Somehow or other (the vagaries of hypertext, I guess), I recently stumbled across a conservative blog, the purpose of which appeared to be to deny the reality of global warming and to slander Islam. Since I've said enough about the former topic, I thought I'd comment here on the latter.
Now, on one point I agreed with the blogger: anyone who says that Islam is a religion of peace is being, at best, disingenuous. From what I've read of the Koran, it's roughly equal parts touchy-feely, love-thy-neighbor stuff and scimitar-rattling, slay-the-infidels stuff. Pretty much like the Christian Bible, in fact. And to say it's a peaceful religion in some generic sense is to overlook the fact that religion exists not merely in the abstract but in the lived practice--in what followers of a particular religion say and do. Thus, if individuals commit acts of violence in the name of Islam, it's nonsense to say that Islam itself is peaceful.
Where I disagreed with the blogger was in his suggestion that Islam is inherently more violent than Christianity.
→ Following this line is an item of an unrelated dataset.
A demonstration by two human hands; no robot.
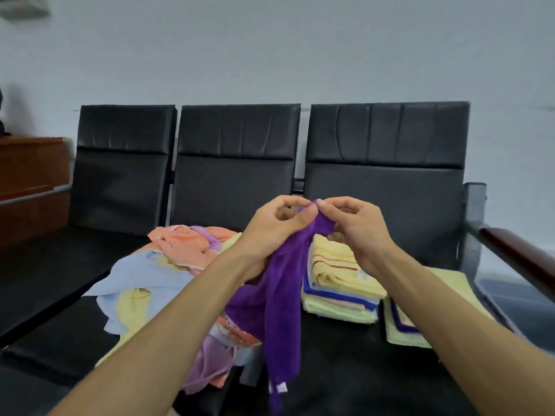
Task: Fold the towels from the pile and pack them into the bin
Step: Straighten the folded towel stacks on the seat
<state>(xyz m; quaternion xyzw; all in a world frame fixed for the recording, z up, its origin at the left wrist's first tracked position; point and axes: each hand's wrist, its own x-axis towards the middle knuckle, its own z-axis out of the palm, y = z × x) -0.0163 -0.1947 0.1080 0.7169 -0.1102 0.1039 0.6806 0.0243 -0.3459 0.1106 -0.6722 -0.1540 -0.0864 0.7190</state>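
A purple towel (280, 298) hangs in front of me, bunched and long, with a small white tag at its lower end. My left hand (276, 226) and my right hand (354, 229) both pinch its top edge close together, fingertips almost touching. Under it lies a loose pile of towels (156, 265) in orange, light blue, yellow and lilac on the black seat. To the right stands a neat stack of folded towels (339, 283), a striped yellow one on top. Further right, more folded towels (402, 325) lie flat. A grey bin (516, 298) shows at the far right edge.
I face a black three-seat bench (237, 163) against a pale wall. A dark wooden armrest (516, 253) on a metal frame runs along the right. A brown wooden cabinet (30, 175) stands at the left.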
Jesus says a lot about love, but that didn't stop the Crusades, the Holocaust, the American slavery system, the Ku Klux Klan, assorted far-right hate groups, Jim Jones, the members of Heaven's Gate, and multifarious religiously-inspired mass murderers from committing unspeakable acts of violence against others and themselves.
Islam, being a somewhat younger religion than Christianity, may be a bit behind in acting out its most intense slay-the-infidels phase, but the reality is, all crusading, proselytizing religions generate a certain number of followers who are prone to violence. The Aztecs, the Romans, the Christians, the Muslims: all of them have had their world-conquering, infidel-slaying wings.
This is probably why Buddhists and Jews have a somewhat more clean track record: not aiming to conquer or convert anyone, they have less motivation to kill anyone.
So: let's call it what it is. Let's not go around saying that Islam is peaceful and that those who commit acts of violence in its name therefore aren't "really" Muslims, but let's not afford Christianity or any religion the same excuse. Let's critique religious violence as religious violence, violence justified by (though neither synonymous with nor necessary to) the religion practiced by the person who commits the violence. Let's accept it as something we ourselves have created, not some dark, monstrous aberration over which we have no control. Only in this way, I believe, can we understand and seek to eradicate it.